Summary of Demographics, Severity of Illness (Apache IV), Laboratory Results, and Clearance Properties of Lormetazepam, Midazolam, and Their Metabolites During Continuous Venovenous Hemofiltration With Regional Citrate Anticoagulation in Mechanically Ventilated Coronavirus Disease 2019 Patients With Acute Respiratory Distress Syndrome and Acute Anuric Renal Failure

	Patient A	Patient B	Patient C
Demographics
Age (years)/sex	73/M	59/M	50/M
Body mass index (kg/m2)	26.2	29.8	27.8
Apache IV	66	50	60
Laboratory results
Hemoglobin (mmol/L)	7.2	5.1	6.1
Hematocrit	0.35	0.26	0.30
Albumin (g/L)	16	14	13
Bilirubin (μmol/L)	9	18	12
PK analysis: lormetazepam
CTROUGH concentration (μg/L)	7.1	3.6	4.4
Half‐life (hours)	10.6	10.7	10.6
Vd a (L)	197	323	253
CLTOTAL b (L/h)	12.8	21.0	16.5
CLCVVH b (L/h)	0.26	0.24	0.40
SCd	0.04	0.06	0.09
Lormetazepam glucuronide
CTROUGH (μg/L)	63	200	91
SCd	0.25	0.36	0.31
PK analysis: midazolam
CSS e range (μg/L)	43–667	15–917	530–847
Half‐life (hours)	0.80	0.65	0.75
Vd a (L)	102	97	188
CLTOTAL b (L/h)	24.5	20.3	13.3
CLCVVH c (L/h)	0.08	0.08	0.09
SC d	0.02	0.02	0.02
Midazolam glucuronide
CSS e range (μg/L)	204–1579	66–2745	808–2633
CLCVVH c (L/h)	1.23	2.30	2.08
SC d	0.30	0.60	0.50
1‐OH‐midazolam
CSS e range (μg/L)	20–325	6–90	86–399
CLCVVH c (L/h)	0.22	0.28	0.26
SC d	0.05	0.07	0.07
1‐OH‐midazolam‐glucuronide
CSS e range (μg/L)	1844–4031	76–3098	259–973
CLCVVH c (L/h)	1.85	2.04	1.86
SC d	0.62	0.58	0.49

CVVH, continuous venovenous hemofiltration; PK, pharmacokinetics.

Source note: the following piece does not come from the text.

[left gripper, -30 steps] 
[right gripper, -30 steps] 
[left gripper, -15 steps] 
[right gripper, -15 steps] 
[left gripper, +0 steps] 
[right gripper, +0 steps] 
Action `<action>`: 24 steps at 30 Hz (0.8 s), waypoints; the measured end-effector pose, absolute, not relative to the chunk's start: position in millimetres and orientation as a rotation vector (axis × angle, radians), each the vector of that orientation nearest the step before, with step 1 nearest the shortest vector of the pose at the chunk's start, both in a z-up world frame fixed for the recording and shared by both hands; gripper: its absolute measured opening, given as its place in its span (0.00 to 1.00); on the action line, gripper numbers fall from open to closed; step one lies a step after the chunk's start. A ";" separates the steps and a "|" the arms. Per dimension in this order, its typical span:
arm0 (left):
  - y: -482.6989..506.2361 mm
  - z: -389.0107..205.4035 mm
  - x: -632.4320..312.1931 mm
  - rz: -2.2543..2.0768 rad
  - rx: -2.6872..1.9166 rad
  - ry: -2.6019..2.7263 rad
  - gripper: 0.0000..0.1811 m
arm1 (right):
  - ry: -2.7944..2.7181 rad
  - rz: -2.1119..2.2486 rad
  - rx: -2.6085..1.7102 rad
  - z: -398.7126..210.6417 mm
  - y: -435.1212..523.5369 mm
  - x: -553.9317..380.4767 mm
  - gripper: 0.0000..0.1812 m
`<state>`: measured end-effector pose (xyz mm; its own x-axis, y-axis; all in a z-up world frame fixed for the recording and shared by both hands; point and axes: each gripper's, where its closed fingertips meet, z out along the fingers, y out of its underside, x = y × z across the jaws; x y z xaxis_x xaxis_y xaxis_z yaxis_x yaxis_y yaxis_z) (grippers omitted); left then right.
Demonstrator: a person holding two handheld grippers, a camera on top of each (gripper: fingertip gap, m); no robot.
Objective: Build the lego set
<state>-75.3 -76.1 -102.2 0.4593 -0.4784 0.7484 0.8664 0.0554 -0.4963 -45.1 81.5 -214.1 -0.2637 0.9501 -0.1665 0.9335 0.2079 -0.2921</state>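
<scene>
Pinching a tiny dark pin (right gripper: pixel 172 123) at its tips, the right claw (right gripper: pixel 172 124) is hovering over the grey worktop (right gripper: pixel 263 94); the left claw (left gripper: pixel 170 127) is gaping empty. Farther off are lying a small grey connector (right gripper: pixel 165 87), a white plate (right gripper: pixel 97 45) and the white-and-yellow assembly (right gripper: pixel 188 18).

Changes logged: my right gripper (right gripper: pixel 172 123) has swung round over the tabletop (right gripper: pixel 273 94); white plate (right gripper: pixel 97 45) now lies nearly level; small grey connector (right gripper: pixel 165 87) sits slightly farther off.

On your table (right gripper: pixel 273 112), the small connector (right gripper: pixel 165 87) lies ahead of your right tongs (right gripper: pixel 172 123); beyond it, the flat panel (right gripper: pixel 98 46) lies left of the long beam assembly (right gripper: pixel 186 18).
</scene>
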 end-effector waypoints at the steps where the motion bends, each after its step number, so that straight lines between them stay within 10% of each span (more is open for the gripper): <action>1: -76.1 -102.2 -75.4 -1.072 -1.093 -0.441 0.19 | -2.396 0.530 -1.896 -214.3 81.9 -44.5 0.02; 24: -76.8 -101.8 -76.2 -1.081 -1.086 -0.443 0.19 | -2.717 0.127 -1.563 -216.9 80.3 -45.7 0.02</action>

Lormetazepam was administered by nasogastric tube (2 mg twice daily) and midazolam was administered by continuous infusion (2 to 15 mg/h).

Volume of distribution.

Total body clearance.

Clearance by CVVH.

Sieving coefficient (displayed as mean).

Plasma concentration at steady state.

The hemofilter convection efficacies for lormetazepam, midazolam, and 1‐OH‐midazolam were low. However, the glucuronide derivatives were eliminated. Although low‐molecular‐weight substances (eg, lormetazepam and midazolam at <500 kD) are suitable for convectional removal during hemofiltration, the high protein‐binding actions and distribution volumes of lormetazepam and midazolam hampered extracorporeal removal by RCA‐CVVH. This may explain the sieving coefficient differences. The water solubility of glucuronide derivatives resulted in an increased removal percentage by RCA‐CVVH. This indicates that the ultrafiltration rate and sieving coefficient may have decreased influence on the fractions removed but are still factors that contribute to the removal, along with the extent of metabolism into glucuronides. ,

Our results support the development and evaluation of practice guidelines addressing sedation in patients critically ill with COVID‐19 undergoing CVVH treatment. Our unique data on the clearance and sieving coefficients of the glucuronide metabolites of lormetazepam and midazolam can help practitioners to develop robust dosing guidelines.

Conflicts of Interest

The authors declare that they have no conflicts of interest to disclose.